Si parla di nuove Province, si danno a queste nuove competenze programmatorie, e si tace di fronte al fallimento dei comprensori, istituiti da pochi anni ed oggi caduti nel dimenticatoio.

Si riparla di enti con compiti di programmazio­ne (le Province) e di altri con compiti di gestione (Comuni singoli o associati, Unità locali... e chi più ne ha più ne metta), dimenticando o facendo finta di dimenticare che l'esperienza di dividere gestione da programmazione si è rivelata un gran­de fallimento. Quello che occorre, infatti, a livello locale non è la programmazione, ma una gestione programmata. E per far questo non occorrono due o più enti. Ne basta uno, che gestisca gli interven­ti, i servizi... non con la politica del giorno per giorno.

Di fronte al pericolo di una nuova giungla isti­tuzionale, noi restiamo fermi sulla linea che ha rappresentato l'obiettivo delle lotte per le rifor­me e che ci sembra a tutt'oggi la più idonea ad assicurare tutti i servizi di base ai cittadini, ga­rantendone la loro partecipazione: rifondazione dei Comuni (aggregazione di quelli più piccoli nelle Associazioni, decentramento degli enti lo­cali metropolitani nelle circoscrizioni), unificazio­ne di tutte le competenze e della gestione di tutti i servizi di base nelle «Unità locali».

Una linea che si contrappone storicamente alla tendenza attuale. Nel caos istituzionale oggi esi­stente, invece di mettere ordine, le forze politi­che vogliono aumentare ancora fa confusione. Sembra che ipocrisia e autodistruzione si siano alleate.

 

 

(1) Cfr. Prospettive assistenziali, n. 57, gennaio-marzo 1982, pp. 1-12.

(2) Alcuni parlano, invece, di Comuni metropolitani: è la stessa cosa.

(3) Poiché i Consigli di quartiere (ai quali, spesso, non sono stati trasferiti reali poteri, neanche quelli previsti dalle più recenti riforme) sono ritenuti oramai organismi «squalificati», si è cercato un nuovo nome, anziché met­terli in grado di funzionare.

(4) Cfr. anche «Proposta di riforma delle autonomie locali» in Prospettive assistenziali, n. 51, luglio-settembre 1980, pp. 23-36.

(5) Ricordiamo che il DPR 24 luglio 1977 n. 616 obbligava la Regione a definire «ambiti territoriali adeguati alla gestione dei servizi sociali e sanitari» e attribuiva alla stessa il compito di promuovere «forme anche obbligatorie di associazione» fra i Comuni. Ancora più precisi gli ultimi due commi dell'art. 11 della legge 23 dicembre 1978 n. 833: «Le Regioni, sentiti i Comuni interessati determinano gli ambiti territoriali delle unità sanitarie locali che debbono coincidere con gli ambiti territoriali di gestione dei servi­zi sociali. All'atto della determinazione degli ambiti di cui al comma precedente, le Regioni provvedono altresì ad adeguare la delimitazione dei distretti scolastici e di altre unità di servizio in modo che essi, di regola, coincidano».

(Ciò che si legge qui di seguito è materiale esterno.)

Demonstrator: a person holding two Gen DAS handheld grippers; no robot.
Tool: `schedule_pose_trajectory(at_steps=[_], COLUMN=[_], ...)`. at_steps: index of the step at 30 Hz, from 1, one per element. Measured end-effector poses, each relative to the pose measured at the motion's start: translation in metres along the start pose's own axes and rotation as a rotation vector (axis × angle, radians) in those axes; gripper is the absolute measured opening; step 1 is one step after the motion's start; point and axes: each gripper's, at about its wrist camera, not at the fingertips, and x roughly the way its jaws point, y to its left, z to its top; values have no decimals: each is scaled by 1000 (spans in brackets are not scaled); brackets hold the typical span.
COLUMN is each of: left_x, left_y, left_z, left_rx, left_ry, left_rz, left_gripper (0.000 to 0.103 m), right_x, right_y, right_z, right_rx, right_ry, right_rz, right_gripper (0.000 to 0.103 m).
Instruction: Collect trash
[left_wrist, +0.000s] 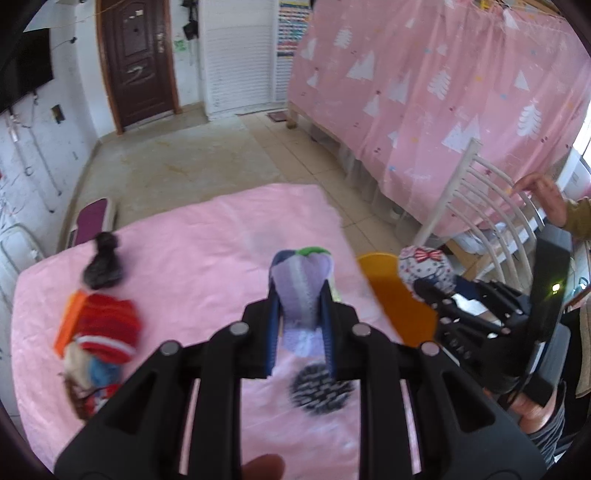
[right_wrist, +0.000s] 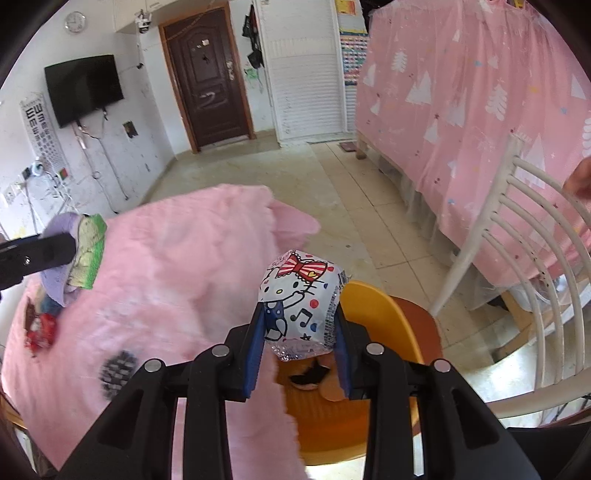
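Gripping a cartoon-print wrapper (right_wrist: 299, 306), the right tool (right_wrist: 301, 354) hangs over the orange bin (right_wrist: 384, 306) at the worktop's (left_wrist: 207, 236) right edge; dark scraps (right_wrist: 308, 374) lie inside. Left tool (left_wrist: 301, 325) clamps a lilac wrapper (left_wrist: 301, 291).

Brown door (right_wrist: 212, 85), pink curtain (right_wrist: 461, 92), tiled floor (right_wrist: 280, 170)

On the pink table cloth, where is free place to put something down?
The far middle of the pink cloth is bare, between the black wrapper and the far right corner. The left edge is crowded: red wrapper and orange packet. A black-white patterned piece occupies the near middle.
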Motion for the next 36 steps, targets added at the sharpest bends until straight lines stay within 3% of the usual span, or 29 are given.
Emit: schedule_pose_trajectory(at_steps=[8, 18, 19, 21, 23, 27, 32, 36], left_x=[43, 86, 88, 90, 91, 87, 70, 54], left_y=[-54, -93, -95, -96, -96, -93, -80, -67], left_z=[11, 18, 18, 19, 20, 20, 20, 21], left_rx=[36, 69, 72, 71, 65, 60, 45, 30], left_ry=[41, 93, 98, 103, 103, 98, 73, 56], left_rz=[-58, -62, -64, -61, -62, -54, -51, -50], left_gripper=[19, 22, 24, 40, 47, 47, 47, 47], right_x=[29, 41, 41, 41, 41, 43, 41, 37], right_y=[-29, -56, -58, -59, -60, -59, -50, -39], right_z=[-9, -16, -17, -17, -17, -16, -12, -7], right_rx=[14, 53, 57, 58, 61, 65, 59, 45], right_ry=[58, 82, 84, 84, 86, 88, 80, 74], right_rz=[-22, -9, -5, -6, 0, 9, 10, 8], right_gripper=[23, 23, 23, 23, 25, 31, 46, 47])
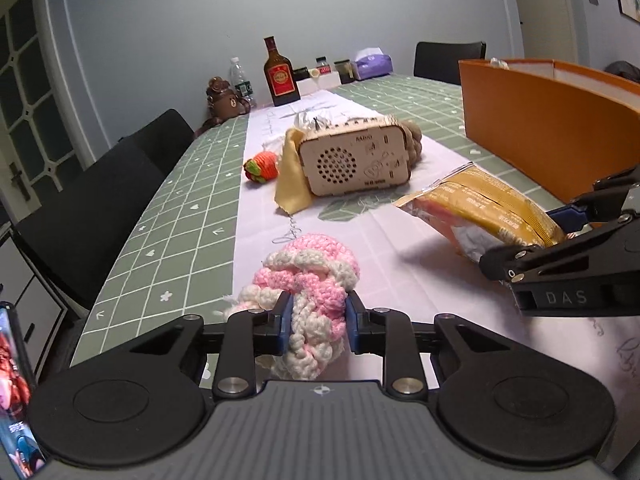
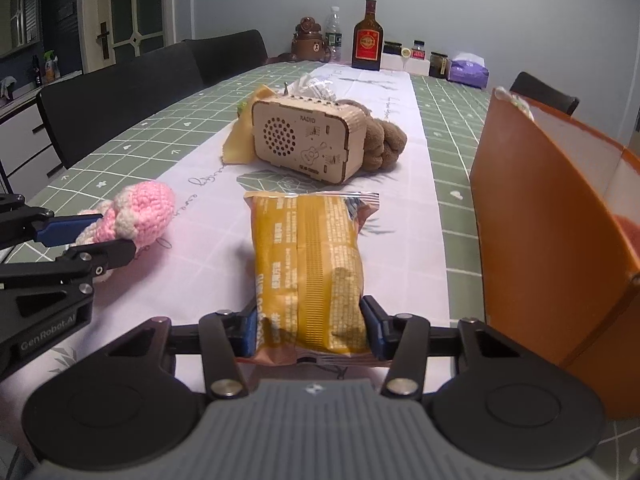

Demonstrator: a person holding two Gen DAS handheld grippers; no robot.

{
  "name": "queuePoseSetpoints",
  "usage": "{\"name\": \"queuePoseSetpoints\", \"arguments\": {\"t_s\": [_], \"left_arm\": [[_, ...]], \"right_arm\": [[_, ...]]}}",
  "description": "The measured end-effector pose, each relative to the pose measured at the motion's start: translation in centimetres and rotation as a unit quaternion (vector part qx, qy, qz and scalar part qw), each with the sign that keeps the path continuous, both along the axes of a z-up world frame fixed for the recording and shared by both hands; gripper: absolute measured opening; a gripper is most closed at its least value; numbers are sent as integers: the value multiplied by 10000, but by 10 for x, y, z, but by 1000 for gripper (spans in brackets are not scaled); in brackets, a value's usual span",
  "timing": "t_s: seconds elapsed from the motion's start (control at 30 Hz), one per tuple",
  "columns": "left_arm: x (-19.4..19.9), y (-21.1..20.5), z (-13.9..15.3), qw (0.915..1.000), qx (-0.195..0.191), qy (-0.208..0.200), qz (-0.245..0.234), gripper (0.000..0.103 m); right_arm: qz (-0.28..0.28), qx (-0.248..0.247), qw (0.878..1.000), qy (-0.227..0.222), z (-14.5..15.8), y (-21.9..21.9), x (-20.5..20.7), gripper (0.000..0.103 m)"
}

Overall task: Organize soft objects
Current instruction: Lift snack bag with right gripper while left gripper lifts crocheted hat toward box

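The left tool (image 1: 317,322) is clamped on the near end of a pink and cream crocheted toy (image 1: 304,280), its blue pads pressing into the yarn on both sides. The right tool (image 2: 310,330) is clamped on the near end of a yellow snack bag (image 2: 310,256), which lies lengthwise on the white runner of the counter (image 2: 440,92). Beyond both stand a wooden radio (image 2: 306,142), a yellow cloth (image 1: 290,174) and a brown knotted toy (image 2: 384,142). An orange box (image 2: 532,216) stands to the right of the bag.
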State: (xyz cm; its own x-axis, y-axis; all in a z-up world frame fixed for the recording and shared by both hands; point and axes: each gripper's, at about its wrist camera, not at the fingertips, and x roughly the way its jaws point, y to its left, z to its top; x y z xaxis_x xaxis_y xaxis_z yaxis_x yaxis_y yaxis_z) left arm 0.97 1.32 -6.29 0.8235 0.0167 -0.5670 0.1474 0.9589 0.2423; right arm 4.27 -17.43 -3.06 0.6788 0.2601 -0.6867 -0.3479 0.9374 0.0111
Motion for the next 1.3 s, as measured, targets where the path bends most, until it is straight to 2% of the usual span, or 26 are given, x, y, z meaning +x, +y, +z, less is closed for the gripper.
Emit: {"name": "queuePoseSetpoints", "arguments": {"t_s": [0.13,0.27,0.47,0.57,0.83,0.97,1.03,1.17,1.3], "left_arm": [[-4,-1,13,9999,-99,-53,61,30],[-3,1,34,9991,-397,-103,95,30],[7,-6,74,9955,-934,-136,-98,30],[17,-15,92,9933,-1127,-96,-259,30],[41,-67,139,9862,-1338,-187,-952,30],[60,-97,154,9785,-1540,-109,-1366,30],[70,-115,161,9749,-1583,-64,-1566,30],[89,-154,169,9717,-1427,6,-1885,30],[114,-191,157,9674,-1339,399,-2112,30]], "right_arm": [[174,-90,9996,-179,13,2,-5,50],[352,-161,9986,-352,34,0,-6,50],[535,-370,9953,-715,75,-10,-5,50],[552,-390,9948,-758,95,-22,1,50],[254,-678,9937,-854,137,-69,23,50],[-41,-1038,9899,-964,151,-101,35,50],[-209,-1131,9894,-891,154,-121,44,50],[-549,-1239,9886,-663,154,-159,62,50],[-780,-1375,9866,-403,141,-188,79,50]]}}
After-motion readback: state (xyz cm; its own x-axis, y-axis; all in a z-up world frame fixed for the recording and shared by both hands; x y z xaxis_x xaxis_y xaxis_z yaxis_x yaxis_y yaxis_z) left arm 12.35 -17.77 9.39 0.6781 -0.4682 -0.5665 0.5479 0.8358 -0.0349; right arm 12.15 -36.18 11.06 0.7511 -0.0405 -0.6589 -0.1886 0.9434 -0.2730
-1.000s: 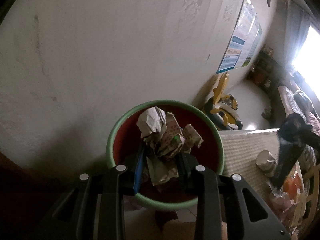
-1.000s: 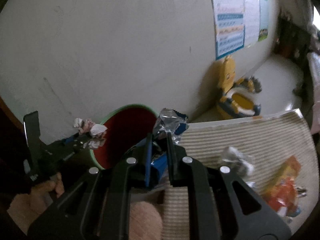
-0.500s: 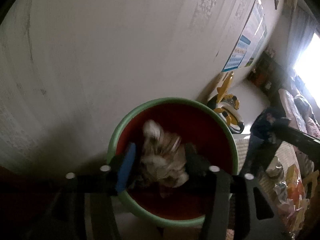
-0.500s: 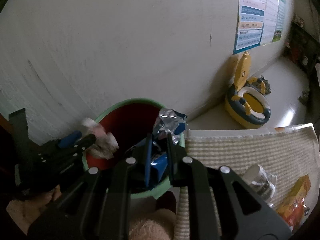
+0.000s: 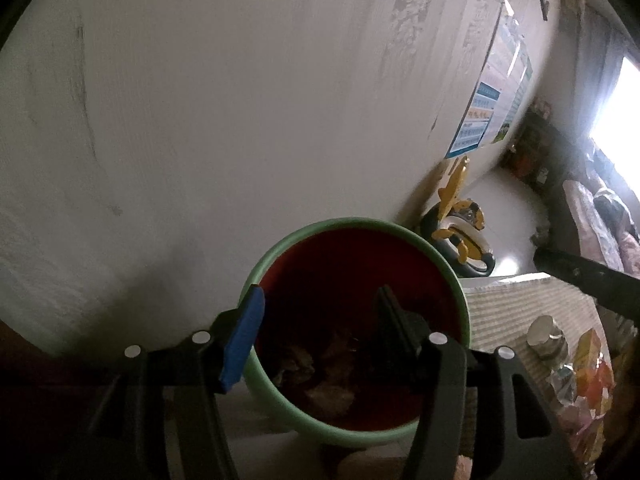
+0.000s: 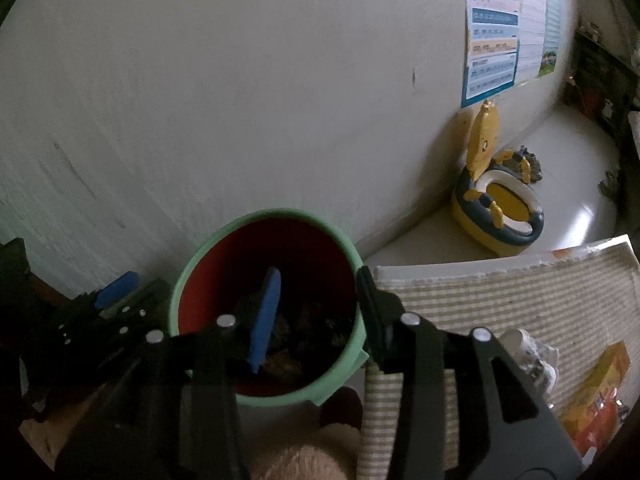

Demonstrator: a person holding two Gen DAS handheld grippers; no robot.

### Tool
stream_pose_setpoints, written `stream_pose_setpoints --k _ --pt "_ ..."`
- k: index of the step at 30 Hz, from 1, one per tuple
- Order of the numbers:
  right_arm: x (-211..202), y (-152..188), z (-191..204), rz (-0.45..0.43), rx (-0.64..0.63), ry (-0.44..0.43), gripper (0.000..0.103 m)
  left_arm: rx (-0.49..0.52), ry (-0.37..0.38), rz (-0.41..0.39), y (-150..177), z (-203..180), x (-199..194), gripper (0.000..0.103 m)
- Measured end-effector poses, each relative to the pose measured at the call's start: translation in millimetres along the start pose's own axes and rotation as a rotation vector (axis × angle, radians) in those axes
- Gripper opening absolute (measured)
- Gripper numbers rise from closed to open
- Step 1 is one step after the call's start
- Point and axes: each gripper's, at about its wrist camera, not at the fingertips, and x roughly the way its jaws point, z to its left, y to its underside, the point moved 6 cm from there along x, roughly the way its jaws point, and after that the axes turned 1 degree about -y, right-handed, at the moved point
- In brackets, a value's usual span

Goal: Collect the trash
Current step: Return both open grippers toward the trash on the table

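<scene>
A green bin with a red inside (image 5: 448,264) stands against the wall; it also shows in the right wrist view (image 6: 280,216). Crumpled paper and wrappers (image 5: 320,376) lie dark at its bottom, also seen in the right wrist view (image 6: 308,332). My left gripper (image 5: 320,308) is open and empty over the bin's mouth. My right gripper (image 6: 316,300) is open and empty over the bin too. The left gripper (image 6: 116,300) shows at the bin's left rim in the right wrist view.
A striped mat (image 6: 500,300) lies right of the bin, with a crumpled cup (image 6: 528,352) and an orange wrapper (image 6: 592,404) on it. A yellow child's potty (image 6: 500,208) stands by the wall. A poster (image 6: 508,28) hangs above it.
Both grippers opened over the bin. The crumpled paper dropped from the left and the blue-silver wrapper from the right; both now lie inside the bin.
</scene>
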Motion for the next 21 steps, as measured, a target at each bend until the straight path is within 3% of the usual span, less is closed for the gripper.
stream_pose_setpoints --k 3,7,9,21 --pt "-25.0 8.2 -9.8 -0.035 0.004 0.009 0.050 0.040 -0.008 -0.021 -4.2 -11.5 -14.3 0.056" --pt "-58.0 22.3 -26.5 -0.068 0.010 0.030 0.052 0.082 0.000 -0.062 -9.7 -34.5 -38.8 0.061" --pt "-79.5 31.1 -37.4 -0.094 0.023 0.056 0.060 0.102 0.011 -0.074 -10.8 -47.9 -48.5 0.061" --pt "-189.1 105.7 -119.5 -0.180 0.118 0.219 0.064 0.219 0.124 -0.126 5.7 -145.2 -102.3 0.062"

(6) Per l'assistenza resta, inoltre, la possibilità di gesti­re alcuni servizi da parte dei singoli Comuni facenti parte dell'Associazione. Tale possibilità è esclusa - a partire dal 1° gennaio 1985 - solo dalla legge della Regione Piemonte 23 agosto 1982 n. 20, che riportiamo in questo numero.

(7) La legge regionale piemontese - ad esempio - non prevede la designazione dei membri dell'Assemblea da parte dei Comuni, ma la nomina avviene tramite due collegi elettorali: il primo per i Comuni con meno di 5.000 abitanti, l'altro per quelli con popolazione superiore. Ne deriva che gli eletti nell'Assemblea dell'Associazione non rappresentano il Comune, ma l'entità astratta rappresen­tata dal collegio elettorale.

(8) Anche l'Assemblea dell'Unità sanitaria locale non coincide con il Consiglio comunale in quanto ne fanno parte i non consiglieri comunali nominati nel consiglio di gestione. Molte leggi regionali vietano che i sindaci dei Comuni comprendenti una o più unità locali possano pre­siedere il Comitato di gestione.